▶ [About this task] Could you set down exactly the lines of the data below, starting at the one that holds "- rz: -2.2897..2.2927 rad" and ending at the one that holds "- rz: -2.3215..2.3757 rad", both included, and only those?

------------------------------------------------------------------------

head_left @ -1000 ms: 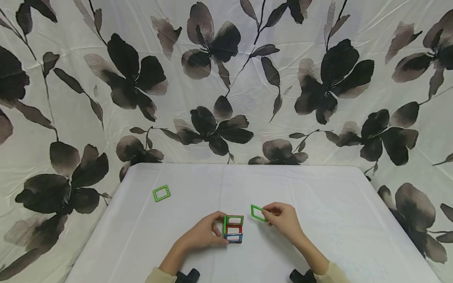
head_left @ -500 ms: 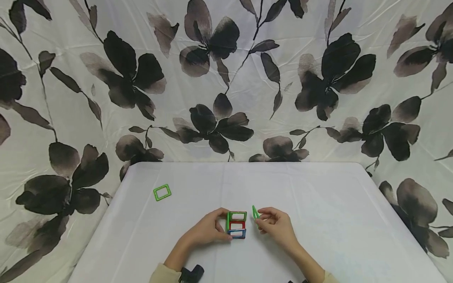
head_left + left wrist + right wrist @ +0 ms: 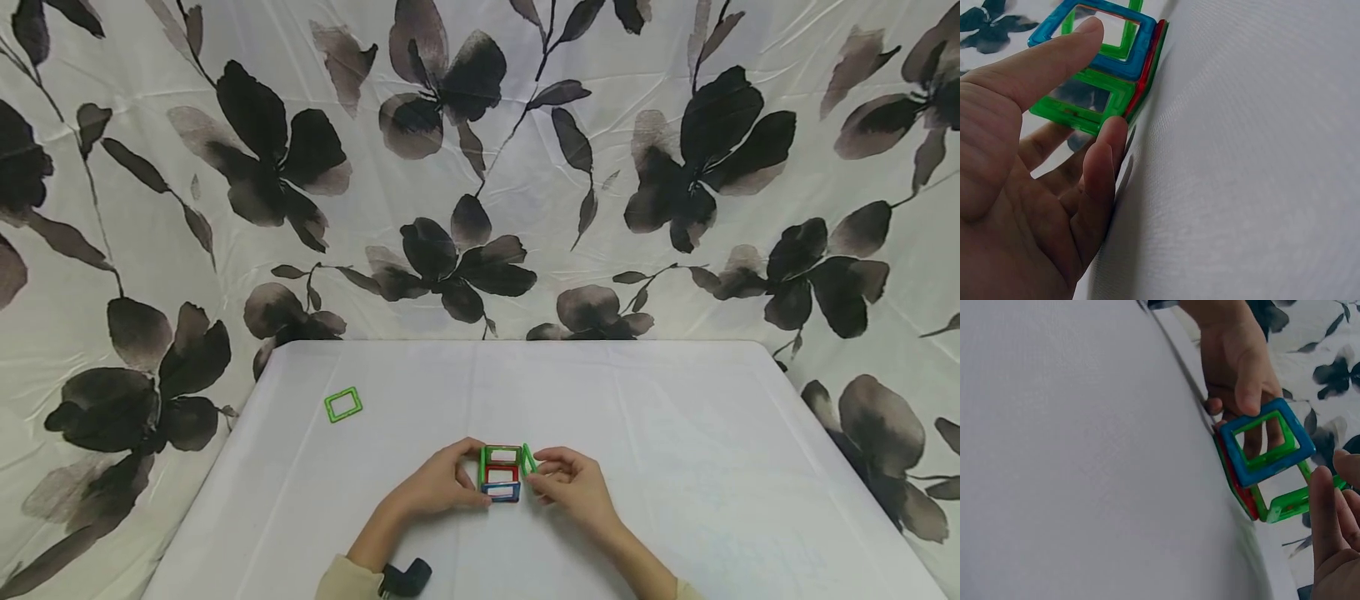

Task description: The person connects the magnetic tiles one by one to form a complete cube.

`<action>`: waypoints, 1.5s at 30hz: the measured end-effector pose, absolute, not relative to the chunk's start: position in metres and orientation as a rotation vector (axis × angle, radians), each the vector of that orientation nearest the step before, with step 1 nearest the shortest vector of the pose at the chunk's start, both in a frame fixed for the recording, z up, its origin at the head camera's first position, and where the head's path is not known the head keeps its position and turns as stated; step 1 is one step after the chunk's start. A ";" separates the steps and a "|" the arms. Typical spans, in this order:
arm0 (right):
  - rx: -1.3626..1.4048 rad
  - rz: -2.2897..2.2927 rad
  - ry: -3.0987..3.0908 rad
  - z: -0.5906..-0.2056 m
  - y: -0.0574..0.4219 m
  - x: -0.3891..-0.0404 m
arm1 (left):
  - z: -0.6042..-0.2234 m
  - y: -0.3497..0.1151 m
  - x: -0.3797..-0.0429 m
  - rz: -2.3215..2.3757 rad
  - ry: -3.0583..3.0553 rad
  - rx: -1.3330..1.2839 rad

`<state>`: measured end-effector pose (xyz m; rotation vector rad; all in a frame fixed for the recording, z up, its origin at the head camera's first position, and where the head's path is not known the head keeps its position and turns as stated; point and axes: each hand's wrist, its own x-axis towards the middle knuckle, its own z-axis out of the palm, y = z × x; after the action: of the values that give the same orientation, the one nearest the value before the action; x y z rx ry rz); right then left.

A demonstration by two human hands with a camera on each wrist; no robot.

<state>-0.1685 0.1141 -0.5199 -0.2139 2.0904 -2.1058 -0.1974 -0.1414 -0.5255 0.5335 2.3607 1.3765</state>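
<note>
A small box of magnetic tiles stands on the white table, with a red tile (image 3: pixel 516 473) at its base, a blue tile (image 3: pixel 1279 464) at the near side and green tiles behind and at the left. My left hand (image 3: pixel 431 486) holds its left side, thumb on the blue tile and fingers by the left green tile (image 3: pixel 482 471). My right hand (image 3: pixel 576 485) pinches another green tile (image 3: pixel 528 460) by its outer face. That tile leans beside the box's right side, its lower edge at the base in the right wrist view; whether it touches is unclear.
A loose green tile (image 3: pixel 329 412) lies flat at the table's far left. The white-covered table (image 3: pixel 675 433) ends at a floral cloth (image 3: pixel 570 192) hanging behind. A black wrist strap piece (image 3: pixel 407 577) sits beneath the left forearm.
My right hand has brought its green tile leftward to the box and turned it edge-on. My left hand still holds the box, now slightly further right in the head view.
</note>
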 end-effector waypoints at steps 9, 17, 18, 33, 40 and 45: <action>-0.186 -2.129 2.015 -0.523 0.110 -0.166 | -0.523 -0.139 -0.196 1.369 2.361 0.533; -0.196 -2.122 1.984 -0.528 0.105 -0.167 | -0.523 -0.141 -0.197 1.359 2.376 0.522; -0.200 -2.124 1.976 -0.528 0.105 -0.167 | -0.524 -0.142 -0.197 1.360 2.374 0.523; -0.516 -1.765 2.309 -0.529 0.114 -0.171 | -0.526 -0.141 -0.196 1.359 2.372 0.538; -0.623 -1.690 2.351 -0.529 0.112 -0.181 | -0.528 -0.141 -0.197 1.350 2.376 0.524; -0.637 -1.764 2.276 -0.531 0.113 -0.185 | -0.528 -0.141 -0.197 1.348 2.386 0.527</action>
<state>-0.1850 0.1131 -0.5305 -0.6375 2.2759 -1.7639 -0.1970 -0.1407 -0.5282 0.5273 2.3864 1.3476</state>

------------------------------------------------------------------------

▶ [Solution to this task]
  - rz: -2.2897..2.2927 rad
  - ry: -3.0987..3.0908 rad
  - z: -0.5906..-0.2056 m
  - y: -0.0574..0.4219 m
  - x: -0.3891..-0.0404 m
arm1 (left):
  - z: -0.6042..-0.2234 m
  - y: -0.3497..0.1151 m
  - x: -0.3797..-0.0429 m
  - rz: -2.3215..2.3757 rad

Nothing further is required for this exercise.